Investors scrambled to assess potential losses from an alleged $50 billion fraud by Bernard Madoff, a day after the arrest of the prominent Wall Street trader.
(snip)
Federal agents arrested Madoff at his apartment on Thursday after prosecutors said he told senior employees that his money management operations were "all just one big lie" and "basically, a giant Ponzi scheme."

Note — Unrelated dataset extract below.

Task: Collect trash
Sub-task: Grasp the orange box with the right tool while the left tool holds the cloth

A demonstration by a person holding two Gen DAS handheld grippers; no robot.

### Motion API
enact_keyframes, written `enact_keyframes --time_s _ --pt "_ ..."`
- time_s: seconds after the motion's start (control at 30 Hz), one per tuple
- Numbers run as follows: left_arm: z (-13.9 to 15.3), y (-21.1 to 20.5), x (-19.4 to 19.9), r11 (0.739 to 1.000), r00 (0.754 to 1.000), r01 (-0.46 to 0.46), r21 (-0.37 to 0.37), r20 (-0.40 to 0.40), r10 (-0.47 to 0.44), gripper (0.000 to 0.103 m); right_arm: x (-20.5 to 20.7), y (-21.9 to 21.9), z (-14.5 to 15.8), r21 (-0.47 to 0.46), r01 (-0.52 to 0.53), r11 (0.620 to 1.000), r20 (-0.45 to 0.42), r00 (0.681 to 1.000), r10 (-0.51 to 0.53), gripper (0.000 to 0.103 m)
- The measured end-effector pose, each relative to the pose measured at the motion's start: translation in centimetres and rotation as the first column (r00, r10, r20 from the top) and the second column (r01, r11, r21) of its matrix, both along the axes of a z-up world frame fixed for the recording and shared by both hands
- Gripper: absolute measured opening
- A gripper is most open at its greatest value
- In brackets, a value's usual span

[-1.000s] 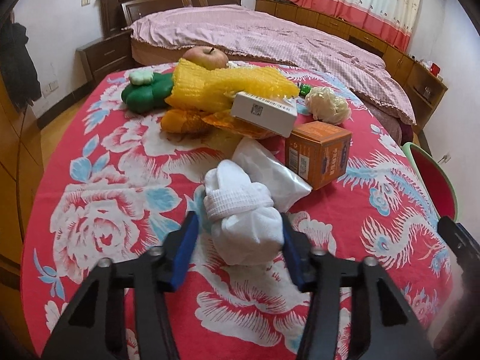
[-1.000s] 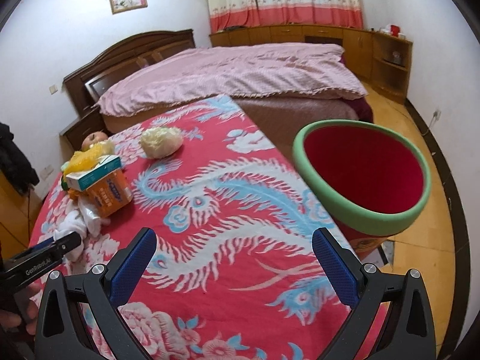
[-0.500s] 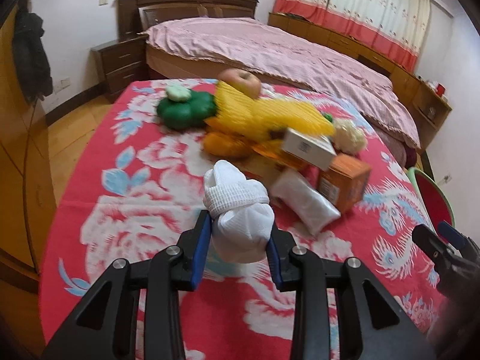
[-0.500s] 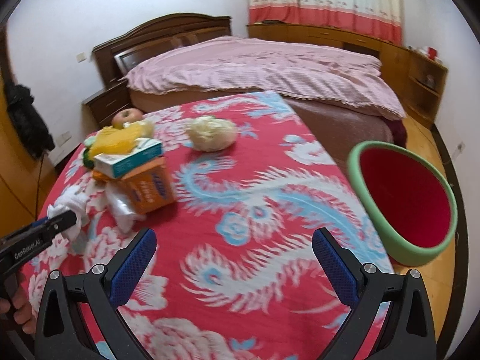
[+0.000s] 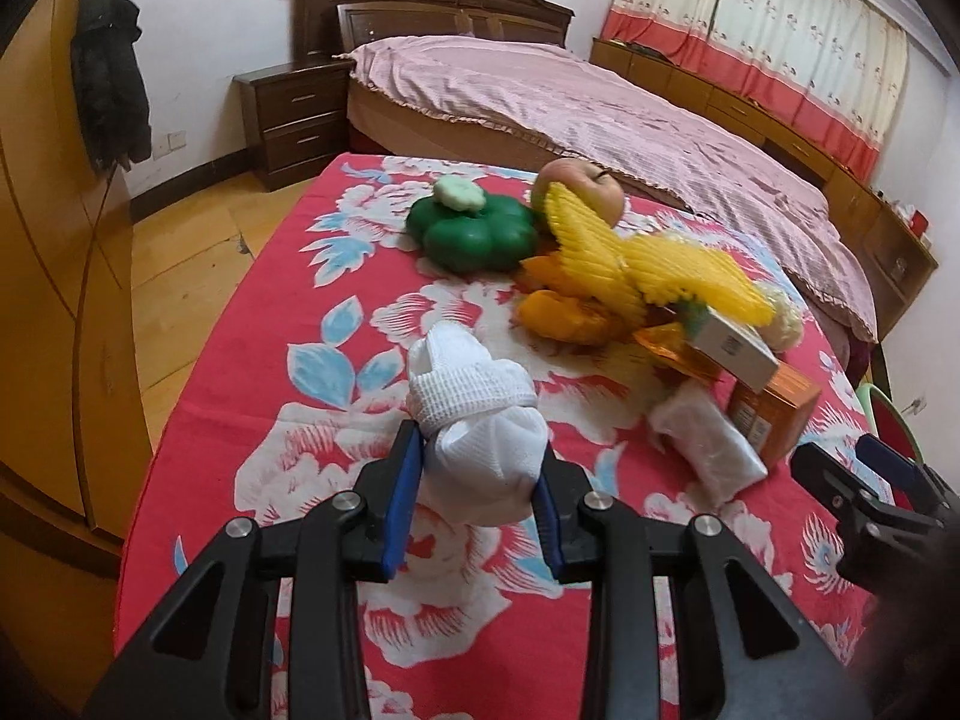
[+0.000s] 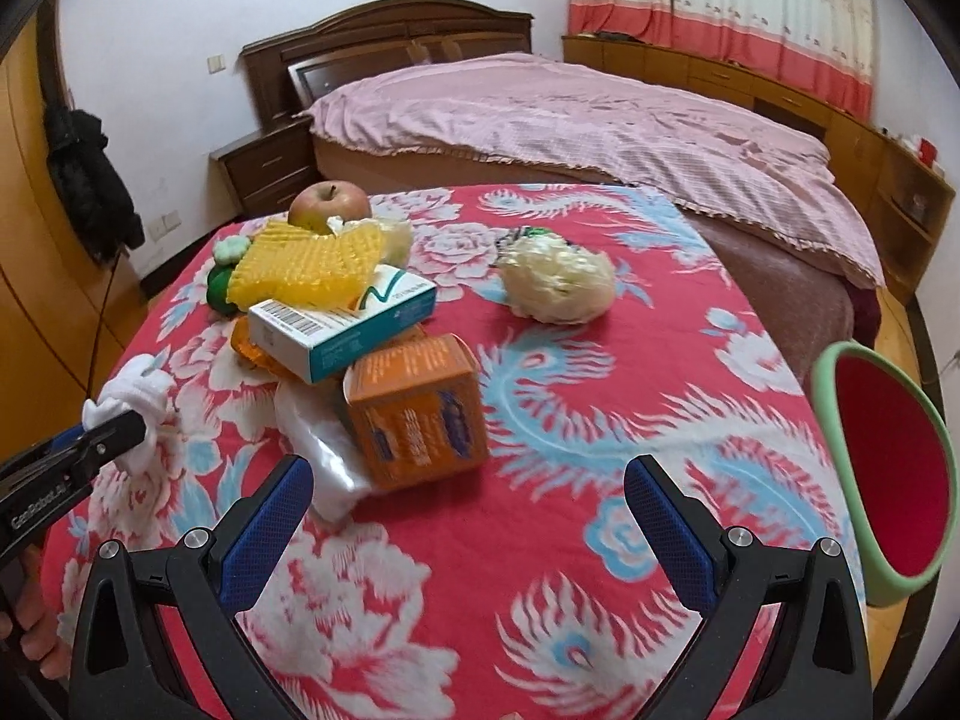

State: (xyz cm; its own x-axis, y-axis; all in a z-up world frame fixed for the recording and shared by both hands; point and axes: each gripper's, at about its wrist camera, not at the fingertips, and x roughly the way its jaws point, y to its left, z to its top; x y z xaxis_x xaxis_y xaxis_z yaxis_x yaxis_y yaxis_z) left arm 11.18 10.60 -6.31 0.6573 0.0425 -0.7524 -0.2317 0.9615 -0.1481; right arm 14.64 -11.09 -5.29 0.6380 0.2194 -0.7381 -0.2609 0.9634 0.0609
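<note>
Lifted since a second ago, the rolled white sock (image 5: pixel 480 450) now sits squeezed between the blue pads of the left tool (image 5: pixel 477 501), clear of the red floral cloth on the counter (image 5: pixel 288 462), where earlier the jaws stood wider around it. Beside it wait the clear plastic wrapper (image 5: pixel 708 450), orange box (image 6: pixel 417 414), white-and-teal box (image 6: pixel 342 324) and yellow foam netting (image 6: pixel 306 264). At right, the right tool (image 6: pixel 468 516) hangs wide and empty. The red bin with a green rim (image 6: pixel 888 468) stands off the counter's right edge, likely the sock's destination.
</note>
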Motion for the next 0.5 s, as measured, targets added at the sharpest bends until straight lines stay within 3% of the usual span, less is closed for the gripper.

Wow. I though I'd seen it all after Enron. The alleged perp was a longtime Wall Street titan, a market-maker - someone exchange officials trust to regulate trades in key stocks and provide liquidity backstops in extreme trading sessions. The alleged victims are all well-heeled, savvy, ridiculously prominent people. And they were taken for a ride all the way to the poorhouse:
Those investors were scrambling Friday to learn whether they had been wiped out by what prosecutors described as a multibillion-dollar Ponzi scheme. The assets of Madoff's investment company were frozen Friday in a deal with federal regulators and a receiver was appointed to manage the firm's financial affairs.
These two articles provide some clues to the potential moral of this story. Madoff's trades were untraceable, his record unauditable, and his investment strategy indecipherable. All of these things should be red flags, but sometimes friendship overpowers good judgment.
The tragedy in this story, if it plays out to its denouement, is that a lot of prominent families in Palm Beach and NYC will no longer be prominent. No more opera box seats, legacy admittees to the Seven Sisters, or mentions in society columns can be a tough road to hoe.